Hacker Newsnew | past | comments | ask | show | jobs | submitlogin
Usefulness of mnesia, the Erlang built-in database (erlang.org)
140 points by motiejus on Oct 14, 2015 | hide | past | favorite | 36 comments


It is what it is. It's useful to prototype with in Erlang. It may be useful to ship with. If Mnesia turns out not to fit your problem, here in 2015, you've got literally dozens of choices of alternate DB, with all sorts of consistency and distributibility and performance characteristics.

My guess is that if somehow Erlang was where it was in 2015 except it didn't have Mnesia, nobody would really perceive much of a hole there, and nobody would write it, because of the database explosion we've seen in the past 10 years. But it is there, and if it works for you, go for it.

My only slight suggestion is that rather than inlining all your mnesia calls, you ought to isolate them into a separate module or modules or something with an interface. But, that's not really because of Mnesia... I tend to recommend that anyhow. In pattern terms, I pretty much always recommend wrapping a Facade around your data store access, if for no other reason than how easy it makes your testing if you can drop in alternate implementations. And then, if mnesia... no, wait... And then, if $DATABASE turns out to be unsuitable, you're not stuck up a creek without a paddle. With this approach it's not even all that hard to try out multiple alternatives before settling on something.


mnesia is great in isolation with bounded datasets. erlang is great for operational observability of both the data flow and your application. they go great together, sometimes, if you know all your requirements up front.

It's always good to keep in mind erlang+mensia were designed to run in a "network" consisting of a unified blade chassis (each blade is a new node, and the network is a physical backplane). So, things like network partitions around erlang distribution and remote mensia tables don't have easy/proper error recovery strategies.

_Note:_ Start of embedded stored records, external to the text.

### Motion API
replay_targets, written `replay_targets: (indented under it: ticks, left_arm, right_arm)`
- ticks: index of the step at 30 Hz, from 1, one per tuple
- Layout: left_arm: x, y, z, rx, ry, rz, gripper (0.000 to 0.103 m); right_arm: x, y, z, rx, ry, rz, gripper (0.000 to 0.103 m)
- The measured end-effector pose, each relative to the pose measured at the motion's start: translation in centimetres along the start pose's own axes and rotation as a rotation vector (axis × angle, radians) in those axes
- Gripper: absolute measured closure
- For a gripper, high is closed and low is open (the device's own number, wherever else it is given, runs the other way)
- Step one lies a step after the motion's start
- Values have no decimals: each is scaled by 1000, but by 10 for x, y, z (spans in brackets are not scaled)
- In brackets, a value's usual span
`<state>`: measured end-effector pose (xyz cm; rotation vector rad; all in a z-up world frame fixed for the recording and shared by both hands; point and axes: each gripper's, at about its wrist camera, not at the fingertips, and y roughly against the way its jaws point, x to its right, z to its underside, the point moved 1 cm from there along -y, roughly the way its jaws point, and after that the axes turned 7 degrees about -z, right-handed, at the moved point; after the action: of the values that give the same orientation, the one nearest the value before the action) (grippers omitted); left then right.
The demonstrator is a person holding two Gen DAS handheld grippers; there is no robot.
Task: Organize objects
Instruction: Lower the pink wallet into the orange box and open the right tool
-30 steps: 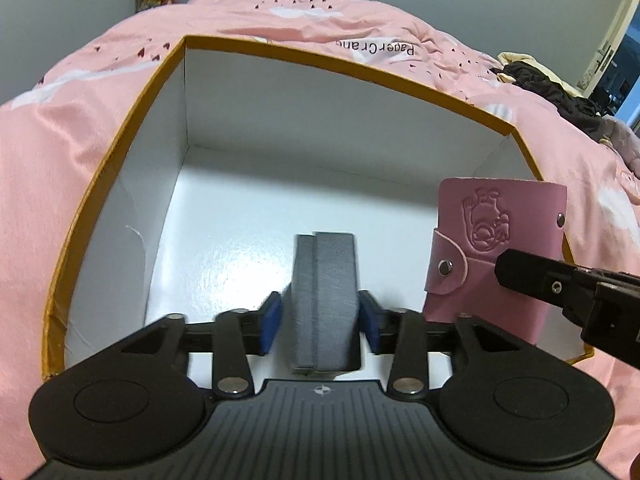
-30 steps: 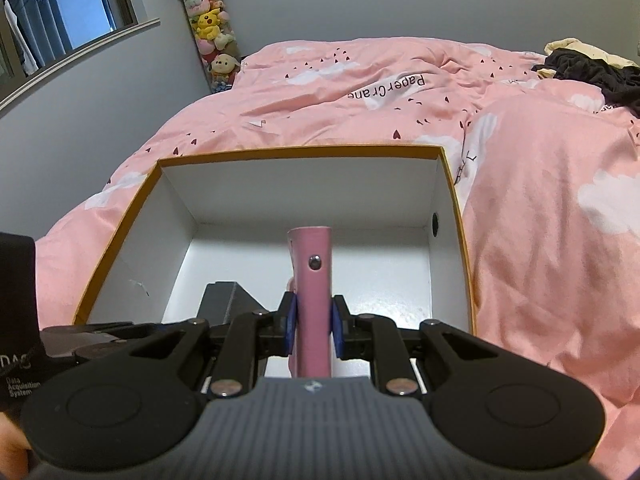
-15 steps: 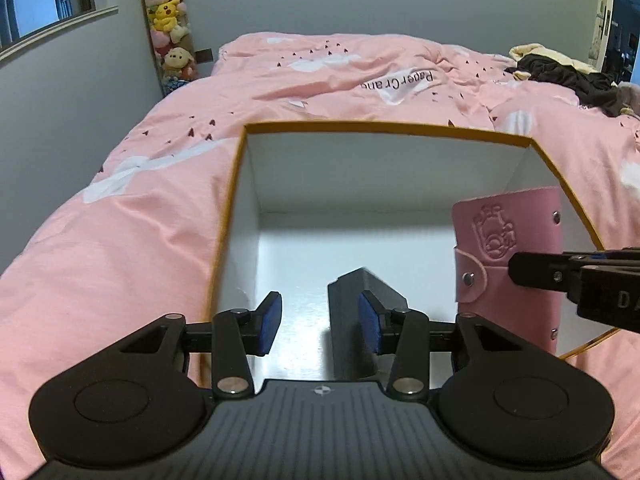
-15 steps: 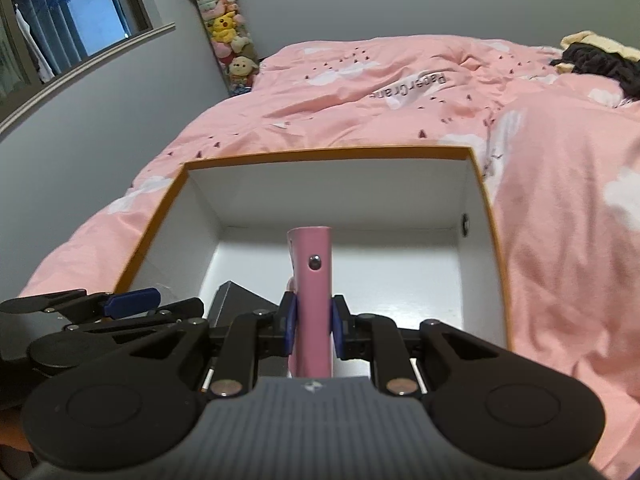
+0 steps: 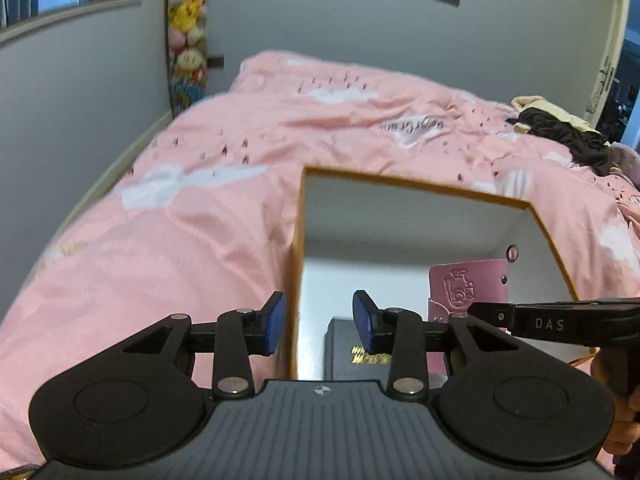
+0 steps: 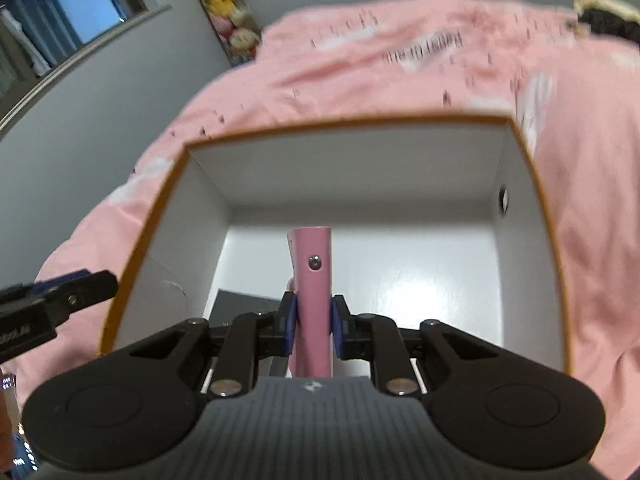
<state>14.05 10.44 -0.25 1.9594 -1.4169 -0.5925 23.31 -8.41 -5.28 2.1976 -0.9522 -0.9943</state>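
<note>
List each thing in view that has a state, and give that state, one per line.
Left gripper: holds nothing, jaws closing, straddling the box's left wall.
Right gripper: shut on the pink card holder.
Pink card holder: snapped closed, held upright over the box.
Box: open-topped, sitting on the bedspread.
Dark case: lying inside the box, free of both grippers.
Bedspread: spread out, wrinkled.

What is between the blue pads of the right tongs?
The pink card holder, pinched upright over the white box. The right wrist view shows it.
</note>
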Motion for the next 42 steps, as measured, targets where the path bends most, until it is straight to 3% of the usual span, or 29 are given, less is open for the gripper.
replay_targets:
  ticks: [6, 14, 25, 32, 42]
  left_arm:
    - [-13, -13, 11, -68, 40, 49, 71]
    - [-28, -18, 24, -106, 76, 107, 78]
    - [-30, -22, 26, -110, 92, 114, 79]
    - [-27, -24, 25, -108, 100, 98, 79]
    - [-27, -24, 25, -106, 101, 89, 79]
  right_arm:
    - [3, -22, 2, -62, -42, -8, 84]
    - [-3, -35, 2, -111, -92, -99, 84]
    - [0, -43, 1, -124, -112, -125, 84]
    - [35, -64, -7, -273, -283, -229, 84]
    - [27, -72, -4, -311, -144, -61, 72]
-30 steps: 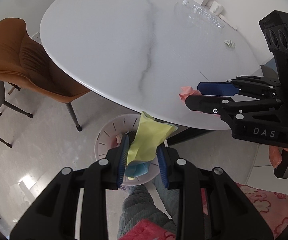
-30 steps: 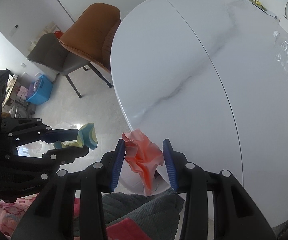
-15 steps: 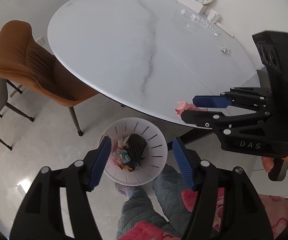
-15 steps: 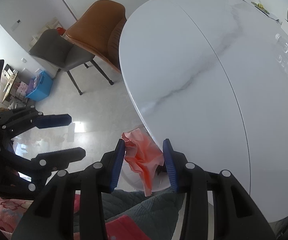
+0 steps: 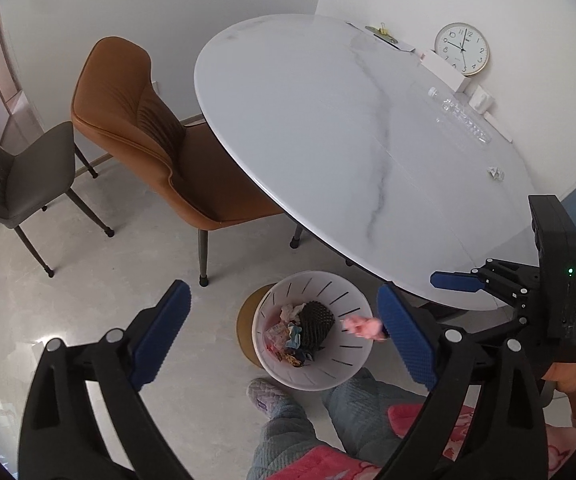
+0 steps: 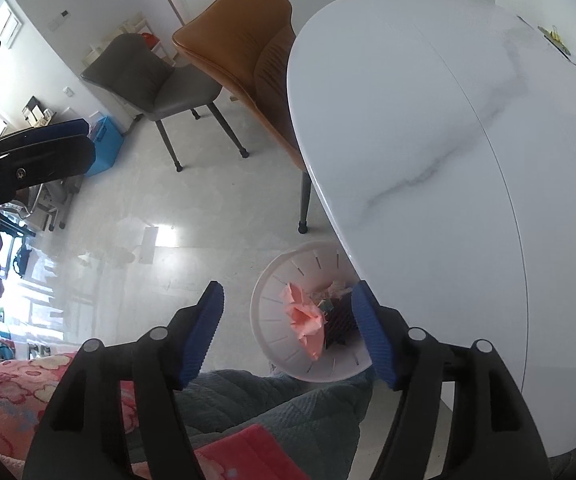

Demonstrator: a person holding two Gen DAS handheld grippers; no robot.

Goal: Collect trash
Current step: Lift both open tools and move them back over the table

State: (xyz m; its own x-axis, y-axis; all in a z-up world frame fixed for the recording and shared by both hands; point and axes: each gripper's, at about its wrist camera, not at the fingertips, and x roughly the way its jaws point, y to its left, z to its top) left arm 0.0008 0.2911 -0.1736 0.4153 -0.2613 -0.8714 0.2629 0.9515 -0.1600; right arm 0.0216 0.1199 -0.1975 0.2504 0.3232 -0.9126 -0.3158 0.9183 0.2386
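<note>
A white slotted trash bin (image 5: 351,354) stands on the floor at the table's edge, holding wrappers and a dark netted piece (image 5: 315,326). A crumpled pink paper (image 6: 305,320) falls over the bin between my open right fingers; it also shows in the left wrist view (image 5: 361,326). My right gripper (image 6: 288,330) is open and empty above the bin, and shows at the right of the left wrist view (image 5: 467,300). My left gripper (image 5: 284,332) is wide open and empty above the bin. On the white marble table (image 5: 327,120) lie a clear plastic bottle (image 5: 461,118) and a small crumpled scrap (image 5: 496,173).
An orange chair (image 5: 148,136) and a grey chair (image 5: 16,176) stand left of the table. A round clock (image 5: 462,49), a white box (image 5: 445,70) and papers sit at the table's far side. The person's legs and slipper (image 5: 266,394) are below the bin. A blue crate (image 6: 106,146) is far left.
My left gripper opened and dropped the yellow and blue paper into the bin, then drew back. My right gripper moved over the bin and opened, letting go of the pink paper.
</note>
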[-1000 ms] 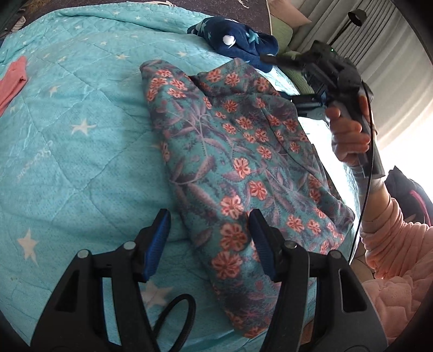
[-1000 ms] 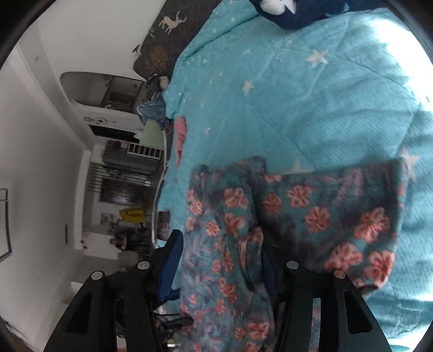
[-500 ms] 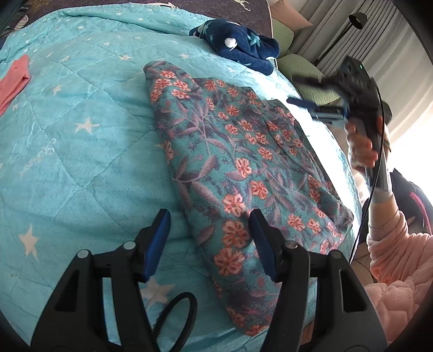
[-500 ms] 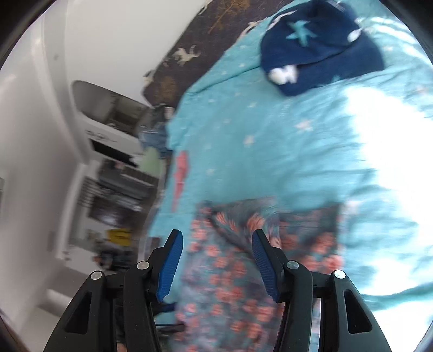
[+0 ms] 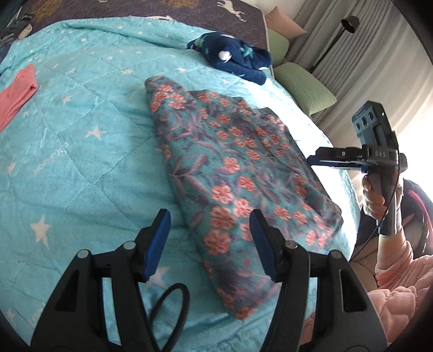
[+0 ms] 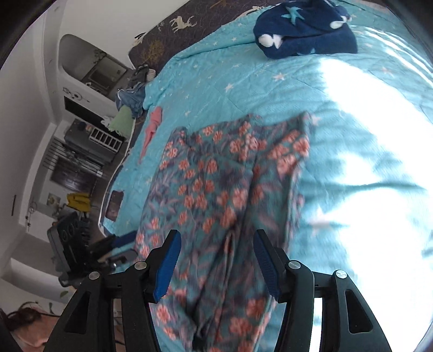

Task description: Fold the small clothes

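At the far left of the left wrist view, a coral-pink garment [image 5: 16, 95] is laid flat on the turquoise star-printed quilt [image 5: 81, 140] that covers the bed. Toward the middle, the left gripper [image 5: 209, 238] is held above the quilt with its jaws released; nothing is clamped between the blue pads [image 5: 159, 238], and the near edge of the floral garment [image 5: 232, 173] is seen between them, below. The floral garment is spread on the quilt, folded lengthwise, and narrows toward the near end. Beyond it, near the dark deer-printed headboard panel [image 5: 162, 8], a navy star-patterned garment [image 5: 232, 55] is bunched. Green pillows [image 5: 303, 86] are placed beside the bed's right edge. At the far right, the right gripper [image 5: 314, 160] is held by a hand [image 5: 374, 200] in a pink sleeve [image 5: 397, 268], off the garment's right edge and clear of the cloth. In the right wrist view, the right gripper's [image 6: 216, 260] jaws are shown released, with only blurred floral fabric beneath them.
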A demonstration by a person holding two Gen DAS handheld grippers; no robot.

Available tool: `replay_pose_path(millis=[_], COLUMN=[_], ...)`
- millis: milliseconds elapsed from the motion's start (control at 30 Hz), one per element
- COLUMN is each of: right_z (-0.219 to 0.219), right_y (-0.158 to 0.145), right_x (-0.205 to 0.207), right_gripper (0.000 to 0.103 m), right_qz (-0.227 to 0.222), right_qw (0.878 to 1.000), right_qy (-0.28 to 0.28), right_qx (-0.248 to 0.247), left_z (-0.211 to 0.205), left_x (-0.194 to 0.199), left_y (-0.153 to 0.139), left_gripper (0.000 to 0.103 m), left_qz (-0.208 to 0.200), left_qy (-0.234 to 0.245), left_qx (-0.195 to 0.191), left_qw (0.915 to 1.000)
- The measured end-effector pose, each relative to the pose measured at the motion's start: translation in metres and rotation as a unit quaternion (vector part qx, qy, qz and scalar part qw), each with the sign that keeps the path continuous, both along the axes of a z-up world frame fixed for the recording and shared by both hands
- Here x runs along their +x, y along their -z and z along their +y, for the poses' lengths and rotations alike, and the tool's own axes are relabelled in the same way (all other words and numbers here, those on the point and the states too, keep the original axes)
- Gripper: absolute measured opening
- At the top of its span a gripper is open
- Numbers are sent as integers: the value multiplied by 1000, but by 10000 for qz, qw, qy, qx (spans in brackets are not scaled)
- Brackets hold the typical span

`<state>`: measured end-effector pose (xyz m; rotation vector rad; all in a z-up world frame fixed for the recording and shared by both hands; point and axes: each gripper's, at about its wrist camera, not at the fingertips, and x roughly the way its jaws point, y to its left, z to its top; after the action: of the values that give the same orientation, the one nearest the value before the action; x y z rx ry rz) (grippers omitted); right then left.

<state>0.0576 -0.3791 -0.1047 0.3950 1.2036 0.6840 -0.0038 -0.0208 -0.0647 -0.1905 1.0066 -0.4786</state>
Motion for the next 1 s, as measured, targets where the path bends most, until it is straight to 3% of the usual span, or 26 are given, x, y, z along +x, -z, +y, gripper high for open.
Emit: replay_pose_path(millis=[333,500,567,667,800,833,900,1000], right_z=[-23,-25,-29,-40,-53,-56,-60,-64], right_y=[-12,-11,-9,-9,-12,-12,-14,-12], right_x=[-62,-96,-105,-113,-117,-117,-112,-98], right_gripper=[58,60,60,60,60,60,60,61], right_qz=[-98,-144,-141,-130,-169,-170,-170,-95], right_qw=[9985,9987,9984,9969,9949,9945,9941,9946], right_qy=[388,367,442,610,778,803,834,752], right_qx=[386,334,334,474,625,651,677,713], left_z=[-48,-97,-125,-155,-177,-178,-176,-157], left_x=[-42,-54,-56,-55,-47,-45,-40,-31], left_y=[-35,-28,-23,-16,-6,-5,-4,-7], left_gripper=[62,62,62,62,61,60,36,15], left_qz=[-509,-531,-635,-751,-784,-812,-851,-655], left_qy=[935,1594,1864,2106,2117,2102,1918,1722], left_qx=[49,229,478,740,1006,1054,1110,614], left_qw=[9943,9855,9792,9719,9690,9685,9714,9810])
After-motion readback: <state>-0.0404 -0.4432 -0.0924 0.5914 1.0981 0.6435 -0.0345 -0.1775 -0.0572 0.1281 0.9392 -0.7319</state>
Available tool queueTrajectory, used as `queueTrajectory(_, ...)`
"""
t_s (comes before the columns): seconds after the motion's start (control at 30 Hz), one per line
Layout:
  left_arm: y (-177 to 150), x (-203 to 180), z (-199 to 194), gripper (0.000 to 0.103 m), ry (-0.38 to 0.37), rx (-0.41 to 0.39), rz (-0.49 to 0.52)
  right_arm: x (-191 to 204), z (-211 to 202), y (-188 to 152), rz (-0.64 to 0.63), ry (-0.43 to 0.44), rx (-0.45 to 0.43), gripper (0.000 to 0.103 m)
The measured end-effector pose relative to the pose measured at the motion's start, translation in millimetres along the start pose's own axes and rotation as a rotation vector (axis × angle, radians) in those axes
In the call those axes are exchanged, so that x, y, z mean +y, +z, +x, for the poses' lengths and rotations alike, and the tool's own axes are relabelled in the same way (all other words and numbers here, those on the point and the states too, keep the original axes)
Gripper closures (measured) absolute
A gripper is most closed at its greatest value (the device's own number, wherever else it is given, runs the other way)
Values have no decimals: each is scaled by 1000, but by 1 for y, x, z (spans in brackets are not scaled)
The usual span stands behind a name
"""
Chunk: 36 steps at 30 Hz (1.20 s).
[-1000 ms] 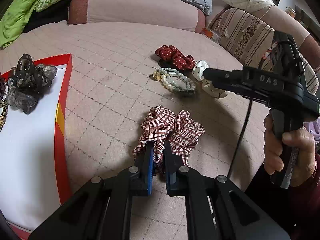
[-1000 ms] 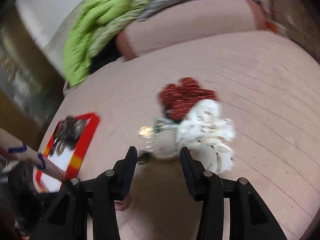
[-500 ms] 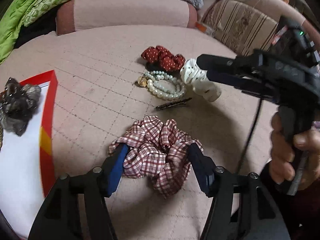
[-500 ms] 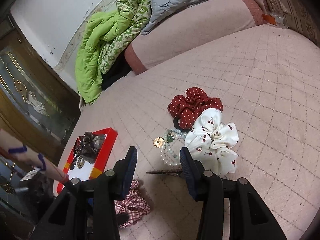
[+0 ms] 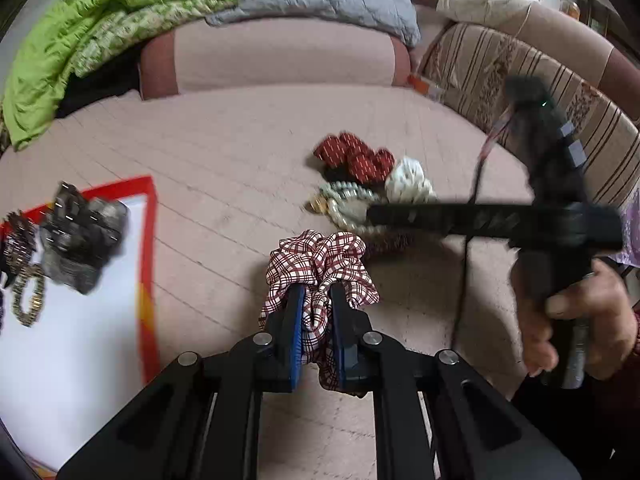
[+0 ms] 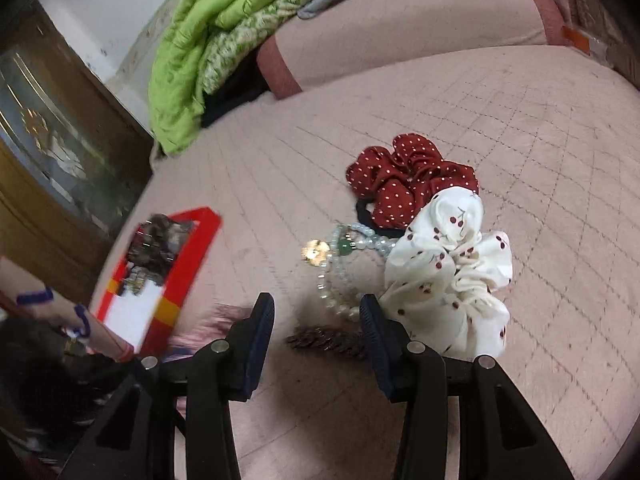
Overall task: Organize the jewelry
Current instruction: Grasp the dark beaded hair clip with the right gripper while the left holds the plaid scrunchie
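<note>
My left gripper (image 5: 316, 300) is shut on a red-and-white plaid scrunchie (image 5: 320, 264), held just above the pink quilted bed. My right gripper (image 6: 316, 312) is open and empty, hovering over a brown hair clip (image 6: 328, 340) and a pearl bead bracelet (image 6: 340, 264); it also shows in the left wrist view (image 5: 372, 214). A white cherry-print scrunchie (image 6: 452, 276) and a red polka-dot scrunchie (image 6: 408, 184) lie just beyond. A red-rimmed white tray (image 5: 146, 240) at the left holds a dark hair claw (image 5: 80, 236) and chain bracelets (image 5: 28, 300).
A pink bolster (image 5: 276, 56) with green and grey quilts (image 5: 100, 20) lies at the back. A striped sofa back (image 5: 540, 92) runs along the right. A wooden cabinet (image 6: 60, 160) stands beyond the bed's left edge.
My left gripper was open around the plaid scrunchie half a second ago and has shut on it. My right gripper has come lower and nearer the bracelet and hair clip.
</note>
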State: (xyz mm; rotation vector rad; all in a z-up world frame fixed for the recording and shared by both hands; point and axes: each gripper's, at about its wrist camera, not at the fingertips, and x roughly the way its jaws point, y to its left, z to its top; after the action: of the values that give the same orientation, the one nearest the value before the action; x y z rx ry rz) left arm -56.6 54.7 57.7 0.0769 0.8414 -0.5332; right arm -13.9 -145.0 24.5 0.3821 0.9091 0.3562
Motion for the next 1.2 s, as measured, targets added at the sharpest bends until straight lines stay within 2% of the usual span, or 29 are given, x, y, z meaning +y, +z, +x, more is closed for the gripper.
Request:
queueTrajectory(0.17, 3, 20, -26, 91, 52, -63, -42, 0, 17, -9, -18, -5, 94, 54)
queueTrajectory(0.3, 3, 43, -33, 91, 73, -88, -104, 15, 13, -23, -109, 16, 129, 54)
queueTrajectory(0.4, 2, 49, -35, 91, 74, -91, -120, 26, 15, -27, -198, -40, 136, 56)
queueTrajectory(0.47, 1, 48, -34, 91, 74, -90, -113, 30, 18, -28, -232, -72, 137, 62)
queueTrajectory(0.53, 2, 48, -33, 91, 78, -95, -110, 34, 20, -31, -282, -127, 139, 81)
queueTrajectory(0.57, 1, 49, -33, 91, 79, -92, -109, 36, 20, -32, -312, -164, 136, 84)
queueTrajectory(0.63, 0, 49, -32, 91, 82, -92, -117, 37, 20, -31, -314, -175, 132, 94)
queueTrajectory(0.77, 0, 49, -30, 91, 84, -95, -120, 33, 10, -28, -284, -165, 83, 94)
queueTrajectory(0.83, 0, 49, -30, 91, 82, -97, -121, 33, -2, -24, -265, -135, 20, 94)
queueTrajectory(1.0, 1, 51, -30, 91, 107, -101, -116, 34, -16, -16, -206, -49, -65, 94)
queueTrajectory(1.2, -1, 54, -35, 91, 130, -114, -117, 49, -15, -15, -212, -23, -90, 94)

Even with unbounded datasets, mensia is great if you devote an engineering team to managing the scaling of it because amnesia can't do simple things like move a DB from one node to another without semi-advanced erlang+mnesia knowledge. But, whatsapp was (is?) 100% mensia last I recall, even though they had to reengineer some of it: http://www.erlang-factory.com/upload/presentations/558/efsf2...

But, mensia still relies on dets and dets still, in 2015, has a 2 GB max file size. If your data grows beyond 2 GB, you have to do mnesia fragmentation which is just an operational burden.

My scaling thoughts tend towards: sqlite -> postgres -> riak


If you can fit all your data in ram, you can use disk_copies, which doesn't use sets. schema is always disk_only_copies, but if it gets to be 2gb, wow!

Edit to add: Adding nodes isn't that hard? Connect to dist, add to extra copies of schema table, then the tables that you want. More complex if you're trying to merge together different sets of tables into one schema though.


Edit to add: Adding nodes isn't that hard?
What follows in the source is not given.